> TASK INSTRUCTIONS:
The records should be copied out again with no alteration.

•••

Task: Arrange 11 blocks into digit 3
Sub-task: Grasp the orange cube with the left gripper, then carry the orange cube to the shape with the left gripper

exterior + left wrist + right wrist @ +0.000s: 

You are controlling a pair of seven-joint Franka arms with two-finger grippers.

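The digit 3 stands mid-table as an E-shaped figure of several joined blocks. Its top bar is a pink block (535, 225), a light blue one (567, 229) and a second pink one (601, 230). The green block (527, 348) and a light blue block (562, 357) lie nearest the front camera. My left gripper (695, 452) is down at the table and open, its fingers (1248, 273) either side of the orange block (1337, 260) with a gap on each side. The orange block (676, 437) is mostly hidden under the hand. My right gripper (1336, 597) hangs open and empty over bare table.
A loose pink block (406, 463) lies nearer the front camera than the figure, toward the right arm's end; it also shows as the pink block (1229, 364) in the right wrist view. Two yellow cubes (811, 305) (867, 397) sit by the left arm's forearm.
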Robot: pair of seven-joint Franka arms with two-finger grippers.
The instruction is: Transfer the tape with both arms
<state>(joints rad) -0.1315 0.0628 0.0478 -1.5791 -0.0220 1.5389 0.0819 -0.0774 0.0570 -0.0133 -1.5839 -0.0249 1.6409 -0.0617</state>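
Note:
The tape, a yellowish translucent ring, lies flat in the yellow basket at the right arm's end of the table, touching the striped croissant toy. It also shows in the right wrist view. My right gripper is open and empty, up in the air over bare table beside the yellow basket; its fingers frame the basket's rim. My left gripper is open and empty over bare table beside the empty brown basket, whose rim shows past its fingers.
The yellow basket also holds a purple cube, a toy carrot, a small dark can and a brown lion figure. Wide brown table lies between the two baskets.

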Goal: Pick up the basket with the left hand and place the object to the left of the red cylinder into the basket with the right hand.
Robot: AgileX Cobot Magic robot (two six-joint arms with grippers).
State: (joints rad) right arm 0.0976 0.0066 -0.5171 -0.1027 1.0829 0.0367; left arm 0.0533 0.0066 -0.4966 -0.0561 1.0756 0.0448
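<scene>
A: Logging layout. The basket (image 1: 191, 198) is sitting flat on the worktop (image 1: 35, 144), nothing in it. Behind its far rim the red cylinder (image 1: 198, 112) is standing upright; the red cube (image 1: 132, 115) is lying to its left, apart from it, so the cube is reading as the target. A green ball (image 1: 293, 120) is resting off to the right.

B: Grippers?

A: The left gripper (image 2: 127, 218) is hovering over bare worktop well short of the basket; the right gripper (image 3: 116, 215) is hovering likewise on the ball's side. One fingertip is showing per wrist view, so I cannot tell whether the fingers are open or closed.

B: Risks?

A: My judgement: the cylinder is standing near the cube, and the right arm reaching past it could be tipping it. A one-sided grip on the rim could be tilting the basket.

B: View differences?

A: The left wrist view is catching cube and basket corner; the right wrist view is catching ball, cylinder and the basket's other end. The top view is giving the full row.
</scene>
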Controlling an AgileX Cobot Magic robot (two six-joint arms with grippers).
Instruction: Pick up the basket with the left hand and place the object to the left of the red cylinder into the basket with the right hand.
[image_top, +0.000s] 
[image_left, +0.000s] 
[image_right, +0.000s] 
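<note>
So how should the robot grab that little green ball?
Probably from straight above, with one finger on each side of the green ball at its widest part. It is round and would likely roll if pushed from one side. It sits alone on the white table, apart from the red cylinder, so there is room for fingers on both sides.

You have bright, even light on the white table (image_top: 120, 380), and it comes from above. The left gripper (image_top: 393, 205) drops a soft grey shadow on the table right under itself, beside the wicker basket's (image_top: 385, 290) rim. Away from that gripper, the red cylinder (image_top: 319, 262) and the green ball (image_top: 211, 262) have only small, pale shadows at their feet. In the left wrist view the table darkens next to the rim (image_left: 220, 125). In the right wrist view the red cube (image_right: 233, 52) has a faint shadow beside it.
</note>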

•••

> TASK OUTPUT:
Task: Arrange 11 blocks into digit 3
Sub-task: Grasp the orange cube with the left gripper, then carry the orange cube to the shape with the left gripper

exterior + left wrist + right wrist @ +0.000s: 

You are controlling a pair of seven-joint Franka arms with two-finger grippers.

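The digit 3 stands mid-table as an E-shaped figure of several joined blocks. Its top bar is a pink block (535, 225), a light blue one (567, 229) and a second pink one (601, 230). The green block (527, 348) and a light blue block (562, 357) lie nearest the front camera. My left gripper (695, 452) is down at the table and open, its fingers (1248, 273) either side of the orange block (1337, 260) with a gap on each side. The orange block (676, 437) is mostly hidden under the hand. My right gripper (1336, 597) hangs open and empty over bare table.
A loose pink block (406, 463) lies nearer the front camera than the figure, toward the right arm's end; it also shows as the pink block (1229, 364) in the right wrist view. Two yellow cubes (811, 305) (867, 397) sit by the left arm's forearm.
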Robot: pair of seven-joint Franka arms with two-finger grippers.
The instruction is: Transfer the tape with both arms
<state>(joints rad) -0.1315 0.0628 0.0478 -1.5791 -0.0220 1.5389 0.0819 -0.0774 0.0570 -0.0133 -1.5839 -0.0249 1.6409 -0.0617</state>
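Note:
The tape, a yellowish translucent ring, lies flat in the yellow basket at the right arm's end of the table, touching the striped croissant toy. It also shows in the right wrist view. My right gripper is open and empty, up in the air over bare table beside the yellow basket; its fingers frame the basket's rim. My left gripper is open and empty over bare table beside the empty brown basket, whose rim shows past its fingers.
The yellow basket also holds a purple cube, a toy carrot, a small dark can and a brown lion figure. Wide brown table lies between the two baskets.
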
Goal: Pick up the basket with the left hand and place the object to the left of the red cylinder into the basket with the right hand.
Robot: AgileX Cobot Magic robot (two six-joint arms with grippers).
State: (joints rad) right arm 0.0976 0.0066 -0.5171 -0.1027 1.0829 0.0367; left arm 0.0533 0.0066 -0.4966 -0.0561 1.0756 0.0448
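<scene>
A: Logging layout. The basket (image 1: 191, 198) is sitting flat on the worktop (image 1: 35, 144), nothing in it. Behind its far rim the red cylinder (image 1: 198, 112) is standing upright; the red cube (image 1: 132, 115) is lying to its left, apart from it, so the cube is reading as the target. A green ball (image 1: 293, 120) is resting off to the right.

B: Grippers?

A: The left gripper (image 2: 127, 218) is hovering over bare worktop well short of the basket; the right gripper (image 3: 116, 215) is hovering likewise on the ball's side. One fingertip is showing per wrist view, so I cannot tell whether the fingers are open or closed.

B: Risks?

A: My judgement: the cylinder is standing near the cube, and the right arm reaching past it could be tipping it. A one-sided grip on the rim could be tilting the basket.

B: View differences?

A: The left wrist view is catching cube and basket corner; the right wrist view is catching ball, cylinder and the basket's other end. The top view is giving the full row.
</scene>
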Controlling an AgileX Cobot Magic robot (two six-joint arms with grippers).
Instruction: Pick up the basket with the left hand and place the object to the left of the red cylinder into the basket with the right hand.
[image_top, +0.000s] 
[image_left, +0.000s] 
[image_right, +0.000s] 
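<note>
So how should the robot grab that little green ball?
Probably from straight above, with one finger on each side of the green ball at its widest part. It is round and would likely roll if pushed from one side. It sits alone on the white table, apart from the red cylinder, so there is room for fingers on both sides.

You have bright, even light on the white table (image_top: 120, 380), and it comes from above. The left gripper (image_top: 393, 205) drops a soft grey shadow on the table right under itself, beside the wicker basket's (image_top: 385, 290) rim. Away from that gripper, the red cylinder (image_top: 319, 262) and the green ball (image_top: 211, 262) have only small, pale shadows at their feet. In the left wrist view the table darkens next to the rim (image_left: 220, 125). In the right wrist view the red cube (image_right: 233, 52) has a faint shadow beside it.
</note>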

The exercise has been fully completed.